Go through the material and copy each line in which the word "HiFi" shows up.

MATERIALS PROVIDED -

....................

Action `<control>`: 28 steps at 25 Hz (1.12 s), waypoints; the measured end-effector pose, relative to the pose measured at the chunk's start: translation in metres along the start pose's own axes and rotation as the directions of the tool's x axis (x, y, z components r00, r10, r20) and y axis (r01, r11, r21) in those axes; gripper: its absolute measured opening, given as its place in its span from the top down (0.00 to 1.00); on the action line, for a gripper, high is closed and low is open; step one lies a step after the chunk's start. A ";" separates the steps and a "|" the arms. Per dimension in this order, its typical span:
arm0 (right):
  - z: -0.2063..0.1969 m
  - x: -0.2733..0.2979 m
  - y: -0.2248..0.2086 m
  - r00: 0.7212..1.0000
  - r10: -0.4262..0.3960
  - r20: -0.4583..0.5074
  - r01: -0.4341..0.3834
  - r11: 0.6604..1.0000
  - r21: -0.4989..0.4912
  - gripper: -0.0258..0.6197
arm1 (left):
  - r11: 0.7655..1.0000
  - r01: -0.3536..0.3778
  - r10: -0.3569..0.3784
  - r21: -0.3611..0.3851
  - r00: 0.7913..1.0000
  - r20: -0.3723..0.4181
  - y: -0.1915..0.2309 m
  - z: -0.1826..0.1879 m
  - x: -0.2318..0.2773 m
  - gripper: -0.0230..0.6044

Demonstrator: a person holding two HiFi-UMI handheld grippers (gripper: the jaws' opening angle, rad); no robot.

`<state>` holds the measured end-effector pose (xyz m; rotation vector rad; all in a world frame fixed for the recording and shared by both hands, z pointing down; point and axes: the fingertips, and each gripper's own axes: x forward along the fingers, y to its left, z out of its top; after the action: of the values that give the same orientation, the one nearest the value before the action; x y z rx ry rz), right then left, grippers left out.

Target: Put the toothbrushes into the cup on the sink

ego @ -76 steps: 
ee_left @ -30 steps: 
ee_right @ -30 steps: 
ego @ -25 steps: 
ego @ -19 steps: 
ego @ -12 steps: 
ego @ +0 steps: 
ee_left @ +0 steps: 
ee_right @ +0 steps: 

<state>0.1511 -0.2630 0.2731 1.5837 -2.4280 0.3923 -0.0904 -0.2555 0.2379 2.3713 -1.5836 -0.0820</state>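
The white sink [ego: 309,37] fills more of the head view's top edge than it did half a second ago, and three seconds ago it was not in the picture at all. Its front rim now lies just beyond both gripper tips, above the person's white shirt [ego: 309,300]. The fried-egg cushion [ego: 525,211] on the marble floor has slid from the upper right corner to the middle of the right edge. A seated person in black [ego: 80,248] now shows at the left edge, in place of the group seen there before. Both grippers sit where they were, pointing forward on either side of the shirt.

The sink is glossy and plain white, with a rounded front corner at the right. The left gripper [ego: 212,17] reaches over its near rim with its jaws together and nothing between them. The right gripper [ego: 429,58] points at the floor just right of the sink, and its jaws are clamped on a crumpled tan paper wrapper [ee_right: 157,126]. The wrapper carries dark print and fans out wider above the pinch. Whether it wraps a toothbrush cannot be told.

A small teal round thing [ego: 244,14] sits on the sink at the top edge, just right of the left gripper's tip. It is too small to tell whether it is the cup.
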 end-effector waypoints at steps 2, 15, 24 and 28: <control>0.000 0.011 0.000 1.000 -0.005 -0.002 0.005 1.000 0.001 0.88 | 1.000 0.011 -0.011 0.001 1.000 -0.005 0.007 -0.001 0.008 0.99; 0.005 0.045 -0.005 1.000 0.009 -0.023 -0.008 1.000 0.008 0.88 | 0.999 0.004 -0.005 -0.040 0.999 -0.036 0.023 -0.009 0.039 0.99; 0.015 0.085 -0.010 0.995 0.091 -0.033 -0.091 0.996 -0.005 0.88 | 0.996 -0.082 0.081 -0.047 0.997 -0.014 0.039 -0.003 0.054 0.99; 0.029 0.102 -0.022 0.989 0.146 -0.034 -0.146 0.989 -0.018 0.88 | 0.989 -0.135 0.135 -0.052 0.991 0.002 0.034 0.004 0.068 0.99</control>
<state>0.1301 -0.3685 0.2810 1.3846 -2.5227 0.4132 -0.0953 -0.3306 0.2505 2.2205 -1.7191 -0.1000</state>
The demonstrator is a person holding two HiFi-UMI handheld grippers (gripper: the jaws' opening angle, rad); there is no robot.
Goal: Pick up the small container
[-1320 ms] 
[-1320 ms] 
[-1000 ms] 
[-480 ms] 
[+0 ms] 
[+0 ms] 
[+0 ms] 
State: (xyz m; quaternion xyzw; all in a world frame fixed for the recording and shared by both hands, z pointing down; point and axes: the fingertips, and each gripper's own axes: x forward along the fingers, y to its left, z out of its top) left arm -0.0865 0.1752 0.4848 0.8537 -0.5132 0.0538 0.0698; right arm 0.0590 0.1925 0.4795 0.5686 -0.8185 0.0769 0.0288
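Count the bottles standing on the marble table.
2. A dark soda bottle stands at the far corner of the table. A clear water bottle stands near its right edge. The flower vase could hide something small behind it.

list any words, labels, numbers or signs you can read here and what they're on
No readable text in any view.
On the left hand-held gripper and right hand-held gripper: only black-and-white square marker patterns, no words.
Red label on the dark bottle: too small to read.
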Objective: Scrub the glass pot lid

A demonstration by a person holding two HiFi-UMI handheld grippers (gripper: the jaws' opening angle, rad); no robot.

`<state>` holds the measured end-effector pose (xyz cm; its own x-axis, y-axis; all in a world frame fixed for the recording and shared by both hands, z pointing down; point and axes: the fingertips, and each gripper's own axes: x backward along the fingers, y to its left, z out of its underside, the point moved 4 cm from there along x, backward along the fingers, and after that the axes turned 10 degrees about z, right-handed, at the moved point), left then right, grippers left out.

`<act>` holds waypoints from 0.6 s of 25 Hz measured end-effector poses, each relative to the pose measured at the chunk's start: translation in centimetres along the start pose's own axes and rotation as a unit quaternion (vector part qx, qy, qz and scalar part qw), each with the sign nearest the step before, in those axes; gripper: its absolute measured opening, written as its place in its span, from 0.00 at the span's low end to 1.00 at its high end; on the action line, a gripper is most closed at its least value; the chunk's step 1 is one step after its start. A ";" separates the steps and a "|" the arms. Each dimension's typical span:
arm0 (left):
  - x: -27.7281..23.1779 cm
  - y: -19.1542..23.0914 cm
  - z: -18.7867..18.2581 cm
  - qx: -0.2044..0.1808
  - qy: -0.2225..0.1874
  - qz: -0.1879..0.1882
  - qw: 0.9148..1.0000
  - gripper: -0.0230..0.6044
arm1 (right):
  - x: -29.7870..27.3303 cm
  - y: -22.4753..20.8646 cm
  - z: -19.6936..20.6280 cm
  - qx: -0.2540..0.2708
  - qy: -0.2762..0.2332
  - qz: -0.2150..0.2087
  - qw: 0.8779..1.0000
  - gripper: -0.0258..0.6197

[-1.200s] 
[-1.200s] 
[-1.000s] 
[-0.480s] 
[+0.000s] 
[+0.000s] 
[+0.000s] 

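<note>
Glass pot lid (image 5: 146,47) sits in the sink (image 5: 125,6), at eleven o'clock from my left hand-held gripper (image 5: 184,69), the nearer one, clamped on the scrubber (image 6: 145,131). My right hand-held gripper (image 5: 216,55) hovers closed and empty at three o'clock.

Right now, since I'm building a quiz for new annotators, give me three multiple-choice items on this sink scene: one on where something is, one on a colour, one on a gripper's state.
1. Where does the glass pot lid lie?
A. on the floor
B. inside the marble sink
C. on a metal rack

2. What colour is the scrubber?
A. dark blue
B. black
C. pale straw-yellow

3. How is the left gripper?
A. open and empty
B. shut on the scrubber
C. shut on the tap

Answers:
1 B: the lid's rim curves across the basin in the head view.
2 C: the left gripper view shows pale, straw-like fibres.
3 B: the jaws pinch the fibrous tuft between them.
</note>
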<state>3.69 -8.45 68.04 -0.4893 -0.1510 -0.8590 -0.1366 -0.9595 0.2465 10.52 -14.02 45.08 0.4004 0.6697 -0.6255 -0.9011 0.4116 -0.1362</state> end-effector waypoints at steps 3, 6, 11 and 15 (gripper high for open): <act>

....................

TASK RESULT -
Demonstrator: a person holding two HiFi-UMI handheld grippers (gripper: the jaws' opening angle, rad); no robot.
The demonstrator is a person holding two HiFi-UMI handheld grippers (gripper: the jaws' opening angle, rad); there is no robot.
A demonstration by a person holding two HiFi-UMI handheld grippers (gripper: the jaws' opening angle, rad); no robot.

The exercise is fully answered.